There is something almost charming about the left’s habit of using childish name-calling in the service of declaring their political opponents to be intellectually unserious. And so we should probably have expected nothing less (or nothing more) in Michael Lind’s Salon essay explaining why he has moved away from the American right. But conservatives shouldn’t be deterred by the headline, “Right-wing dreams of demented utopias,” because it isn’t at all clear that Lind knows what the word “utopia” means.

Lind, the author of a clumsy and error-riddled new book on American economic history, sets out to demonstrate that conservatives have inherited the left’s predilection for the pursuit of transformative utopian politics. But, as one might expect, Lind ends up making a powerful case against his own thesis.

The intellectual dishonesty comes early and often, beginning with this gem: “Before the cult of gun ownership became identified with the far right, there was a far left that idolized communist revolutionaries like Che and was fond of quoting the mass murderer Mao: ‘Power grows from the barrel of a gun.’”

You’ll notice that Lind makes two obvious mistakes here. First, he confines support for Second Amendment rights to the “far right,” but of course he could simply have a look at the polling data that shows this contention to be ridiculous. But more useful for conservatives is that Lind likens support for gun ownership to the support for “mass murderer Mao.” This is instructive: leftist radicals, even by Lind’s own recitation, support mass murder; conservative radicals support the right to own a firearm.

This sort of moral equivalence reasserts itself throughout the piece. Later, when explaining why modern liberals are more rational than conservatives, Lind writes:

Unlike utopian movements, campaigns against specific evils — the sale of assault weapons or the death penalty, for example — are attempts to eliminate specific, limited evils, not efforts to remake society as a whole according to this or that supernatural or secular scripture.

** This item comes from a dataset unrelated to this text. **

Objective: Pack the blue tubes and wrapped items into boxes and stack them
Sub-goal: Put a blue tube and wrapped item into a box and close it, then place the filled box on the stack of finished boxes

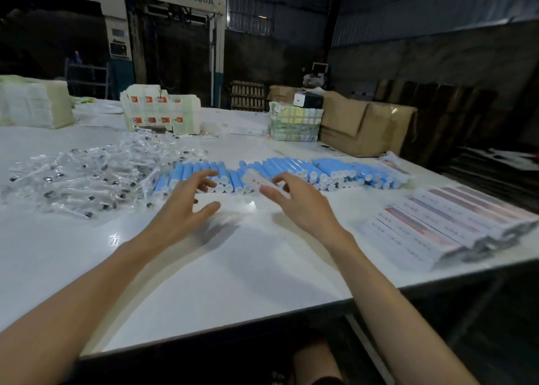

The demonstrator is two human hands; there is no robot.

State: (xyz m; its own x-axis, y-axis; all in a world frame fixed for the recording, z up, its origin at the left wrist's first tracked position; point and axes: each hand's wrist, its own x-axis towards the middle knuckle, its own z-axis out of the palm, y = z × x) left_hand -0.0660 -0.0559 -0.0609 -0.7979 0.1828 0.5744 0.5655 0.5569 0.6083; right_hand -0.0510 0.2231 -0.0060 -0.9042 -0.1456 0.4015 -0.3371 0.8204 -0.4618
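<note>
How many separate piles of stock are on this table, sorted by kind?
Row of blue tubes: 1
Heap of clear wrapped items: 1
Bundled stacks at the back: 3
Fan of flat printed boxes: 1
Total: 6

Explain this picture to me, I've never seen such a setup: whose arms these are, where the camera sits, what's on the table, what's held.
There is no robot here: a person wears one camera on the head, looking forward and down, so the bare arms are their own. The left hand hovers open, fingers spread. The right hand reaches beside it; a blurred pale thing sits at its fingertips, and I cannot tell whether it is held. On the white table lie rows of blue tubes, a pile of clear wrapped items and flat printed boxes.
</note>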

Note the equating of the sale of rifles with the death penalty and the categorization of “the sale” of guns—not the use of guns—as a “specific evil.” Additionally, what if those reformist bullet point campaigns that Lind loves so much are part of an attempt to overhaul or “transform” the country according to an ideology? For example, when Barack Obama said in 2007 that “We will stand up in this election to bring about the change that won’t just win an election, but will transform America,” was Lind not at all concerned that this wasn’t exactly the language of a man set out to achieve limited aims? When the following year he said his own nomination was “the moment when the rise of the oceans began to slow and our planet began to heal,” did Lind notice that the leader of his new party was a messianic demagogue? Too subtle, perhaps.

As for the three “utopias” Lind says conservatives have tried to establish in recent history, he doesn’t provide much detail of what those utopias were supposed to look like, so the reader may actually miss the fact that Lind is making it up as he goes along. Apparently unable to distinguish Plato from Augustine, Lind advances his belief that the religious right was a utopian project. The second utopian movement, according to Lind, was the neoconservative movement–which Lind says had nothing to do with transforming America anyway. And then there was the libertarian utopian project, which gave us the Tea Party. All three failed, says Lind.

The libertarian utopian movement, according to Lind, is led by people like Paul Ryan. You know, the guy who supported last night’s tax-hiking compromise, voted for TARP and the auto bailout, and supported the expansion of Medicare. What do you suppose will happen when Lind learns more about Paul Ryan than his name, and discovers Harry Reid’s pro-gun rights record? It’s almost as if the world is a more complex place than leftists are ready to accept. I, for one, dream of a political sphere in which leftists like Lind can progress beyond name-calling and bad history and simply partake in an honest debate. Call me a utopian.